- _What you will do_: When you retype the data, keep every word exactly and include none of the pictures.

··· Dataset section

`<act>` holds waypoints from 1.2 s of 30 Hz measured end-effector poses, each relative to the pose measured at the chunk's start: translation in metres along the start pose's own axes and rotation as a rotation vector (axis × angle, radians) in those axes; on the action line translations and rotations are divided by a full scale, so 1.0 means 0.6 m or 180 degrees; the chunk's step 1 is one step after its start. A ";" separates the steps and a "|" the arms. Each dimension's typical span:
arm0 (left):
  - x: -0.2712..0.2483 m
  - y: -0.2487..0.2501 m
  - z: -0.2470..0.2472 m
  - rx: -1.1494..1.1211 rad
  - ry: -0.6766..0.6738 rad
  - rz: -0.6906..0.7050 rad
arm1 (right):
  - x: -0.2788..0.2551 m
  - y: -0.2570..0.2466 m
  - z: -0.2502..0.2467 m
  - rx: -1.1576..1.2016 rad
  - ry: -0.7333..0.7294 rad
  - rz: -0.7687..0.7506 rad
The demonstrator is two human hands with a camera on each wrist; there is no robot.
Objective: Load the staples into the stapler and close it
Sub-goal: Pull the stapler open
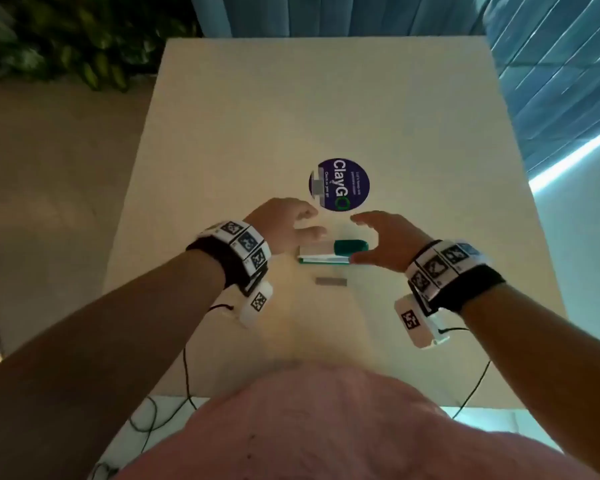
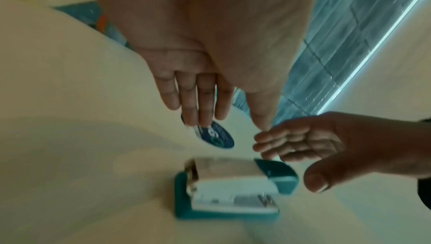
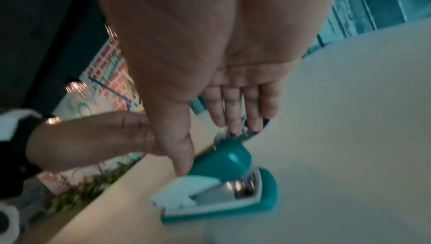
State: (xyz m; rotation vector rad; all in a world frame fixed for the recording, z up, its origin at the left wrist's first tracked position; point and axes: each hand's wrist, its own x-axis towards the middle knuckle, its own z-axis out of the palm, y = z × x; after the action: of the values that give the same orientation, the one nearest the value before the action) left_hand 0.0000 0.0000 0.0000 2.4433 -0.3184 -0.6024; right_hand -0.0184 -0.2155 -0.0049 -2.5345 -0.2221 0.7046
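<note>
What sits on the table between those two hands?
The teal stapler lies between the left hand and right hand, untouched as far as the head view shows.

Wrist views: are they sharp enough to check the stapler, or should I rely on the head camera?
Left wrist view: teal and white stapler smeared by motion blur. Right wrist view: blurred too, dim. Head view: sharpest, though dim; grey staple strip shows clearly on the cream table.

Both wrist views are blurred, so we cannot tell whether the stapler holds staples. Our right hand hides its rear end; the sticker's small print is unreadable.
</note>
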 end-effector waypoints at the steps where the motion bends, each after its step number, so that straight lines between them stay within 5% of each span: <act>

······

- _Exercise result_:
`<act>` holds waypoints from 1.2 s of 30 Hz measured end-effector poses, each relative to the pose measured at the chunk's start: translation in metres along the start pose's own axes and rotation as a rotation vector (axis × angle, radians) in those axes; on the action line translations and rotations are divided by a full scale, so 1.0 means 0.6 m or 180 degrees; the chunk's step 1 is one step after its start. A ";" separates the steps and a "|" the arms. Each dimension's typical span:
arm0 (left):
  - x: -0.2712..0.2483 m
  - y: -0.2487..0.2501 m
  - z: -0.2470..0.2472 m
  - rx: -1.1494..1.1211 rad
  - ry: -0.6766..0.6738 rad
  - rz: -0.6906..0.7050 rad
arm1 (right):
  - x: -0.2788..0.2551 m
  - y: -0.2570..0.2466 m
  - z: -0.2502..0.2467 m
  - rx: -1.1576..1.2016 rad
  - ry: -0.7333..0.7294 rad
  - rz: -0.7687..0.7506 rad
The demonstrator is two human hands with a camera on each wrist; there is no robot.
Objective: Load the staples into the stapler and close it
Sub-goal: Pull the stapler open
State: (xyz m; rotation vector rad; all in a world frame fixed for the recording, z up, its origin at the left wrist's first tracked position; point and axes: each hand's wrist, its own x-axis towards the middle knuckle, its own z-axis out of the palm, y = z × x; after the action: of the values that give the same orientation, the one nearest the value before the action) left_hand 0.0000 0.0000 0.0000 2.4433 -0.3184 -0.6024; right_hand -0.0184 -0.2155 -0.0049 -2.5345 -0.2221 0.7046
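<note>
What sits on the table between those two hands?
The teal stapler lies between the left hand and right hand, untouched as far as the head view shows.

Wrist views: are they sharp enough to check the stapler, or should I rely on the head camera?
Left wrist view: teal and white stapler smeared by motion blur. Right wrist view: blurred too, dim. Head view: sharpest, though dim; grey staple strip shows clearly on the cream table.

Both wrist views are blurred, so we cannot tell whether the stapler holds staples. Our right hand hides its rear end; the sticker's small print is unreadable.
</note>
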 end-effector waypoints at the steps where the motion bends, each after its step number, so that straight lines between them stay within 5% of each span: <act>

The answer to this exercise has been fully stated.